__WHAT IS EXPECTED__. Set down the whole listing below exactly. The pictures stay out.

***** DATA SHOWN *****

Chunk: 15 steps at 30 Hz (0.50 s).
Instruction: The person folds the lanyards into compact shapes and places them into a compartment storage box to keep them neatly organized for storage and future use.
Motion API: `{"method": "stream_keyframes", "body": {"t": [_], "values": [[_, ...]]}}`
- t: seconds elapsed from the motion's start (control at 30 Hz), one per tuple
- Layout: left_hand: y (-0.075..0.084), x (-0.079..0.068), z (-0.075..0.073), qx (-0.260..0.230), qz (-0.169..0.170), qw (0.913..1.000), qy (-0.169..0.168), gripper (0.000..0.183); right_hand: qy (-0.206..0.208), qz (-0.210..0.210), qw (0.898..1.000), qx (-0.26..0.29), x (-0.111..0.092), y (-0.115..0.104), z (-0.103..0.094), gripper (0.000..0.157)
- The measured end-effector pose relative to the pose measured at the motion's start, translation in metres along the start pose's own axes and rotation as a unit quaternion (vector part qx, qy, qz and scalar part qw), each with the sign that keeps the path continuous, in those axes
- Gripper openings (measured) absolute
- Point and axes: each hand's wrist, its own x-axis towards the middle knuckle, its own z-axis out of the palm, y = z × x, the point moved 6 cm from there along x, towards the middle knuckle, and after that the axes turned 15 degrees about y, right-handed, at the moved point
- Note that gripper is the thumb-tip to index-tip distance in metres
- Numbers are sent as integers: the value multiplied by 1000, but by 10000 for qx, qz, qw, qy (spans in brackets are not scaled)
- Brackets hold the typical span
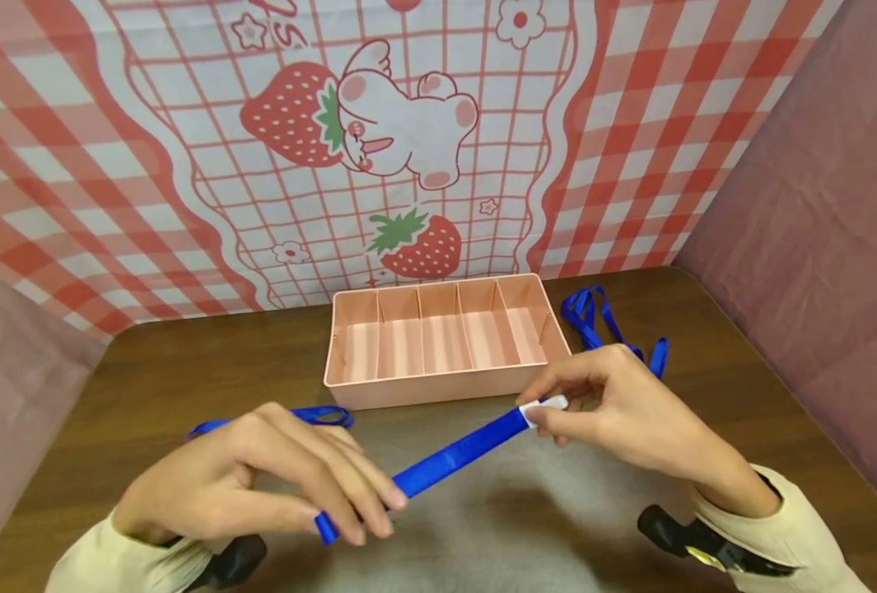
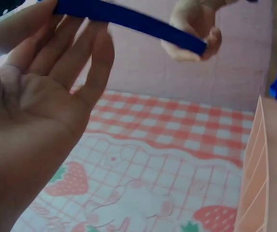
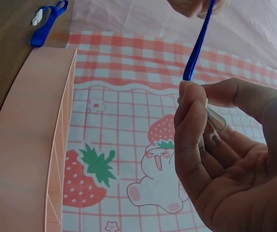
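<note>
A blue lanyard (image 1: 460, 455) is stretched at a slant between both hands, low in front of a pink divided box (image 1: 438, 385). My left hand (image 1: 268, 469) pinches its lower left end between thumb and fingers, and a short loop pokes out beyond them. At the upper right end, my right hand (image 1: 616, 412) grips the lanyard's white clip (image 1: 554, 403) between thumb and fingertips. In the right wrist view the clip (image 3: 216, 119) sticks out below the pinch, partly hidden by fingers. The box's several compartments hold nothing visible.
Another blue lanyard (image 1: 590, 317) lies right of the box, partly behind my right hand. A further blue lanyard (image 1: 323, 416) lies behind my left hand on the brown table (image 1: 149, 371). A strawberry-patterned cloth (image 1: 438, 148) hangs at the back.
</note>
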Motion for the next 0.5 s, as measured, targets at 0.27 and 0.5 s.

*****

__YOUR RESPONSE__.
Chunk: 15 steps at 30 Hz (0.50 s).
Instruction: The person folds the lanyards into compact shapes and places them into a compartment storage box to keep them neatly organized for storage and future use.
Motion API: `{"method": "stream_keyframes", "body": {"t": [_], "values": [[_, ...]]}}`
- t: seconds elapsed from the motion's start (control at 30 Hz), one per tuple
- Layout: left_hand: y (-0.075..0.084), x (-0.079..0.068), z (-0.075..0.073), qx (-0.260..0.230), qz (-0.169..0.170), qw (0.913..1.000), qy (-0.169..0.168), gripper (0.000..0.183); right_hand: qy (-0.206..0.208), qz (-0.210..0.210), qw (0.898..1.000), qx (-0.26..0.29), x (-0.111..0.092), y (-0.115..0.104), z (-0.103..0.094), gripper (0.000..0.157)
- The measured end-effector pose relative to the pose measured at the motion's start, translation in metres along the start pose's own axes and rotation as a unit quaternion (vector part qx, qy, qz and scalar part qw), each with the sign that keeps the path continuous, in those axes
- Gripper openings (measured) absolute
- Point and axes: each hand's wrist, its own x-axis towards the middle knuckle, its own z-axis out of the palm, y = z × x, the point moved 6 cm from there along x, towards the middle knuckle, and after that the axes turned 15 degrees about y, right-handed, at the moved point
- Note that gripper is the thumb-tip to index-tip distance in metres
- Numbers are sent as integers: the value multiplied by 1000, but by 10000 for qx, qz, qw, qy (spans in brackets are not scaled)
- Brackets hold the typical span
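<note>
A blue lanyard (image 1: 460, 455) is stretched at a slant between both hands, low in front of a pink divided box (image 1: 438, 385). My left hand (image 1: 268, 469) pinches its lower left end between thumb and fingers, and a short loop pokes out beyond them. At the upper right end, my right hand (image 1: 616, 412) grips the lanyard's white clip (image 1: 554, 403) between thumb and fingertips. In the right wrist view the clip (image 3: 216, 119) sticks out below the pinch, partly hidden by fingers. The box's several compartments hold nothing visible.
Another blue lanyard (image 1: 590, 317) lies right of the box, partly behind my right hand. A further blue lanyard (image 1: 323, 416) lies behind my left hand on the brown table (image 1: 149, 371). A strawberry-patterned cloth (image 1: 438, 148) hangs at the back.
</note>
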Motion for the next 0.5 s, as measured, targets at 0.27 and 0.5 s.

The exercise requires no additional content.